Ma infine, cosa c’è scritto nel corano?

L’islamologo Rachid Benzine (che abbiamo intervistato nel n. 235 di Una città), e il regista Ismaël Saidi hanno da poco pubblicato un piccolo manuale, costruito sotto forma di dialogo, per capire cosa dice (e cosa non dice) il Corano. Un modo per affrontare un problema che attanaglia tutte le religioni, perché come ha felicemente commentato un rappresentante della comunità ebraica francese: “Abbiamo tutti i nostri barbuti”.
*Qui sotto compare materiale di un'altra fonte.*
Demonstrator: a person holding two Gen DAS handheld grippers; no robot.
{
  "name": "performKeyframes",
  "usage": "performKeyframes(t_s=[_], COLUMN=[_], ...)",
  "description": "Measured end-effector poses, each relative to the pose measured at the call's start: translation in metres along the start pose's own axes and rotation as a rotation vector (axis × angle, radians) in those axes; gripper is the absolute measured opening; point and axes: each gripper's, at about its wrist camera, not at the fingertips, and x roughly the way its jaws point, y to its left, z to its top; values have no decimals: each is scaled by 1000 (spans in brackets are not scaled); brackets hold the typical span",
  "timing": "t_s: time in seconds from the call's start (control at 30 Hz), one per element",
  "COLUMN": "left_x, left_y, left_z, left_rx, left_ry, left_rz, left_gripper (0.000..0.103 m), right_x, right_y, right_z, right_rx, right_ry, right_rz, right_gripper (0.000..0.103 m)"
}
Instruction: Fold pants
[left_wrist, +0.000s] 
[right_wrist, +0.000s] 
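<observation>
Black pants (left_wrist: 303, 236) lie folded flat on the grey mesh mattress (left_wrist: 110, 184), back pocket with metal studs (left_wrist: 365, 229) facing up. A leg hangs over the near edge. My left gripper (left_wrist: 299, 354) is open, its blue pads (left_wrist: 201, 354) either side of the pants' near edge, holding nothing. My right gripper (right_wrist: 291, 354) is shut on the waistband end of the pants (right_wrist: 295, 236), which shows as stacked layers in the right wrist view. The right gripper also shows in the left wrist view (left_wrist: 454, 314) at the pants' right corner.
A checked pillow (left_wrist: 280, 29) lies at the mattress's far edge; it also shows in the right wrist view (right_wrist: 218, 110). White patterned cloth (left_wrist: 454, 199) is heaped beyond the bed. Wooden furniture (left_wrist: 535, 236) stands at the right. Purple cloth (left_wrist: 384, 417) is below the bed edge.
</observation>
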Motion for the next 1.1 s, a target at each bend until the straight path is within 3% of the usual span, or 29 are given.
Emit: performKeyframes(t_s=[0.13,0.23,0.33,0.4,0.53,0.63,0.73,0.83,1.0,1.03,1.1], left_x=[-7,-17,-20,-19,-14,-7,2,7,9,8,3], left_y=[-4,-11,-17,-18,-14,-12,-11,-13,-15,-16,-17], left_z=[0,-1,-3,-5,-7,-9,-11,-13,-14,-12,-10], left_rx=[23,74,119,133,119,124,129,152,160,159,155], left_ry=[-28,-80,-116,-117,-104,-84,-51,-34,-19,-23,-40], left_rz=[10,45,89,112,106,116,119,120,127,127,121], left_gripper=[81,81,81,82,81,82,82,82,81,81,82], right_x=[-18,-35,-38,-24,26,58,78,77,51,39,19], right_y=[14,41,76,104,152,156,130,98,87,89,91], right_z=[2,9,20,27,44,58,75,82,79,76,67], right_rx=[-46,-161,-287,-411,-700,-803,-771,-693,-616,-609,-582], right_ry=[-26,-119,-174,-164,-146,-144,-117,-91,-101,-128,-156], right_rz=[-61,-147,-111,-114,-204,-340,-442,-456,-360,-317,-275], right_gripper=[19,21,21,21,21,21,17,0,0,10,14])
Nonostante il soggetto sia molto serio, gli autori non temono di adottare un tono umoristico e comunque volto a sdrammatizzare. Ciò su cui Benzine insiste da tempo nei suoi incontri con insegnanti, educatori, ma anche detenuti musulmani è che “il testo è innanzitutto un contesto” e dunque, quando si legge il Corano, bisogna ricordare che il suo contesto è quello della penisola araba del settimo secolo e di un mondo tribale. Nel libro vengono affrontati anche i temi più spinosi, come il rapporto la violenza e Islam, la poligamia, il velo ecc. perché l’obiettivo è insegnare ai giovani lo spirito critico, anche davanti a un “testo sacro”.